About this exercise:
Every line with "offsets" in it must be copied from the data.

Supplied entries:
--*--
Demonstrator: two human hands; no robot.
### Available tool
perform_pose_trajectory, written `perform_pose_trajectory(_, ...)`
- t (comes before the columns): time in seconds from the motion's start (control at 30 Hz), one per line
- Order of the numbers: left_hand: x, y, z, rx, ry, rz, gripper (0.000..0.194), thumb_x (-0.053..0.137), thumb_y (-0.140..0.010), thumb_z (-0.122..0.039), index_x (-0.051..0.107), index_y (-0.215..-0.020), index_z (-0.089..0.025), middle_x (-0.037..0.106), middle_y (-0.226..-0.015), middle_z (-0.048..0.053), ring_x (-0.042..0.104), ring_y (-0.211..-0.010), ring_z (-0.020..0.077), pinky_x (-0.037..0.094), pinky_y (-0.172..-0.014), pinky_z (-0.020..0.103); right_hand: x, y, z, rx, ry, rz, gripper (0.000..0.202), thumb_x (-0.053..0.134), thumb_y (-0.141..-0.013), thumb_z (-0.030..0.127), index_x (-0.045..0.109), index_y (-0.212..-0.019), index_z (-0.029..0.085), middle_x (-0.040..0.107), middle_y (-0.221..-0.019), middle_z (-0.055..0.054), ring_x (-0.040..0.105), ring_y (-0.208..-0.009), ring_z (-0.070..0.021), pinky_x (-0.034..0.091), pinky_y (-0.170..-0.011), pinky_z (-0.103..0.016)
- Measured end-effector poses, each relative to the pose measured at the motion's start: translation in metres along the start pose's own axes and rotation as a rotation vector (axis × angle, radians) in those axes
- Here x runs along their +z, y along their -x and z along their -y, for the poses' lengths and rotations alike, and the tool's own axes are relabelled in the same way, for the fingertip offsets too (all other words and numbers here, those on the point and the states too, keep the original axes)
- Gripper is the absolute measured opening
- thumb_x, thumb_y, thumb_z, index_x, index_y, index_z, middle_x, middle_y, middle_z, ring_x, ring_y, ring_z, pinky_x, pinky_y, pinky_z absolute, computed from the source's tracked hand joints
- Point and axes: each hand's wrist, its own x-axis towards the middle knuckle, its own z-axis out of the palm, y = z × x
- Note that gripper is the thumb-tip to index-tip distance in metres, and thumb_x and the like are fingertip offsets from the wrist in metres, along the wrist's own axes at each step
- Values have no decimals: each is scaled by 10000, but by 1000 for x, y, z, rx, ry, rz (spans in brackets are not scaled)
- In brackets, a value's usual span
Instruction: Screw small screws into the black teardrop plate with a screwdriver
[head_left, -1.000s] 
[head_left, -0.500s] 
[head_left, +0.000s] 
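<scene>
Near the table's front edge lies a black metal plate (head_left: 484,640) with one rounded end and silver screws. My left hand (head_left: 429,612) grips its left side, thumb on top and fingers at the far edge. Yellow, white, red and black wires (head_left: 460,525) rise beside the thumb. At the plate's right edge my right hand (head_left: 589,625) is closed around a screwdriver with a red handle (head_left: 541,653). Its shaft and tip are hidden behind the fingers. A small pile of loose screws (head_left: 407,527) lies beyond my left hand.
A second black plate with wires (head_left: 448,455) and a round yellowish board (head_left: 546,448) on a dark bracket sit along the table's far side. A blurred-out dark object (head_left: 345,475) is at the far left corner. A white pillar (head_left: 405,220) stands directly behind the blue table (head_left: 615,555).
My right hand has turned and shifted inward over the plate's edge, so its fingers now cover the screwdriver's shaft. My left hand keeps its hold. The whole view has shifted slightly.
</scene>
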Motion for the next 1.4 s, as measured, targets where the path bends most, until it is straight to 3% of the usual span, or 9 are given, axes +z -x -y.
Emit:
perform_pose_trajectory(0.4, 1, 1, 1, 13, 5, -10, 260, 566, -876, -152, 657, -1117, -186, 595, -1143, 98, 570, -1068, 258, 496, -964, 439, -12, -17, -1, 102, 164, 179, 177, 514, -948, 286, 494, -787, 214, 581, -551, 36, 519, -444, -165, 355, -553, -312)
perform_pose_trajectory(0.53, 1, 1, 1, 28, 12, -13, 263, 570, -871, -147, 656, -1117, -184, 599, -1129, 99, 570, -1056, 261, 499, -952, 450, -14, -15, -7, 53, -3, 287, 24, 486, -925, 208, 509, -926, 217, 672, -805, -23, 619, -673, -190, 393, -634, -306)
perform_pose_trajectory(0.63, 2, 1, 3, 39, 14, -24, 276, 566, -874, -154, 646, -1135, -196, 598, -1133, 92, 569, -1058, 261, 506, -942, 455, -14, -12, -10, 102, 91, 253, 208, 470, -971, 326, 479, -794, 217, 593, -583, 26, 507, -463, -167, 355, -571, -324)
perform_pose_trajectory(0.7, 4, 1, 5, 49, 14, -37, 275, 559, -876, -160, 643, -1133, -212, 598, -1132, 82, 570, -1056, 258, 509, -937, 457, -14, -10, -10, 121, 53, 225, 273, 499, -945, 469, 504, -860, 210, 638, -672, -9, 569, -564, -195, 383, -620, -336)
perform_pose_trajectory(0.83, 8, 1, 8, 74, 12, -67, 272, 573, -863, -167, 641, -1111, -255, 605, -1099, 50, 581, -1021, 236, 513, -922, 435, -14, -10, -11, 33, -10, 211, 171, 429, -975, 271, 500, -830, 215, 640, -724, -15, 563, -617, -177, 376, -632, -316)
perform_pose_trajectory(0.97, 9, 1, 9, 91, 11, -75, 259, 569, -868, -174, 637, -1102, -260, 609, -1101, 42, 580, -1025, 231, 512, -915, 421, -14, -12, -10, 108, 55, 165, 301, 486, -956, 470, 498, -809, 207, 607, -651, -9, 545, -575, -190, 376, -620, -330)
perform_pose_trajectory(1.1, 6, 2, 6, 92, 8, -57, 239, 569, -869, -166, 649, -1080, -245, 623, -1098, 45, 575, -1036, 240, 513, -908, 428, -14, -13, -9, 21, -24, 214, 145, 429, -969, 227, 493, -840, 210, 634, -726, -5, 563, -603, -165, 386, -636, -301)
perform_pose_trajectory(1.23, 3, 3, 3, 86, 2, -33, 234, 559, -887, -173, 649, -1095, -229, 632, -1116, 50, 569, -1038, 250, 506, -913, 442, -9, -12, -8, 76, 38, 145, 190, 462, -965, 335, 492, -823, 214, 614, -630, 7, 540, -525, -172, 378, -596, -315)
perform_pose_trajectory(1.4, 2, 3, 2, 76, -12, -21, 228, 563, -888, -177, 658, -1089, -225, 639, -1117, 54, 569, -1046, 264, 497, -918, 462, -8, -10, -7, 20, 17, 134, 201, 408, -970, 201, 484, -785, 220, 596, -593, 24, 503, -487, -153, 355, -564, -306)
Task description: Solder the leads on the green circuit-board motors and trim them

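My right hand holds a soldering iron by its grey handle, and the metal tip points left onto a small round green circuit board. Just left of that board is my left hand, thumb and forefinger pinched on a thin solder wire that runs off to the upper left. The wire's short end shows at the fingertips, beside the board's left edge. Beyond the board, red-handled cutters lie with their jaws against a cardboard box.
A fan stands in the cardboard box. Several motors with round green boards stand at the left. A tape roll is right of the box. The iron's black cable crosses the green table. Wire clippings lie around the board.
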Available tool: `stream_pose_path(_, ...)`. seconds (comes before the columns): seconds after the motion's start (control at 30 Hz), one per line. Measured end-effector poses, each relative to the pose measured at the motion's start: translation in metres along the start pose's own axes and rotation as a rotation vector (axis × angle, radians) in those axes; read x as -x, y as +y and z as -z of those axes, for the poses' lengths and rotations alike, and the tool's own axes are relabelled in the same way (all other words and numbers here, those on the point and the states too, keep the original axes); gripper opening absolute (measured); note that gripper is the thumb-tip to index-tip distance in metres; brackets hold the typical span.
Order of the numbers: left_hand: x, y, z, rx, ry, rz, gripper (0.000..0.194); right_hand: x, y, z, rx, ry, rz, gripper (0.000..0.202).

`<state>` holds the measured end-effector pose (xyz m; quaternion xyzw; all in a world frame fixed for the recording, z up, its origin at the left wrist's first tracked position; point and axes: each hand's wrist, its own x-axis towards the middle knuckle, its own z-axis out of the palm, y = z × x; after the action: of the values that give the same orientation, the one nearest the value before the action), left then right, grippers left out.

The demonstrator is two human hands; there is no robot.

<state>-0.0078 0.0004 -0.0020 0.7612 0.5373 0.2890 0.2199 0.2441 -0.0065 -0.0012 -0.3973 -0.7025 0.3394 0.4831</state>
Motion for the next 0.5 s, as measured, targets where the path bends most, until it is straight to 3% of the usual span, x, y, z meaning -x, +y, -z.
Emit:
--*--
Worked solution:
- Here x runs along their +z, y along their -x and z along their -y, for the poses' lengths and rotations alike, and the tool's own axes are relabelled in the same way, for the fingertip offsets too (all other words and numbers here, those on the point and the states too, keep the original axes)
- Note that gripper is the thumb-tip to index-tip distance in metres, and thumb_x and the like are fingertip offsets from the wrist in metres, along the wrist's own axes at each step

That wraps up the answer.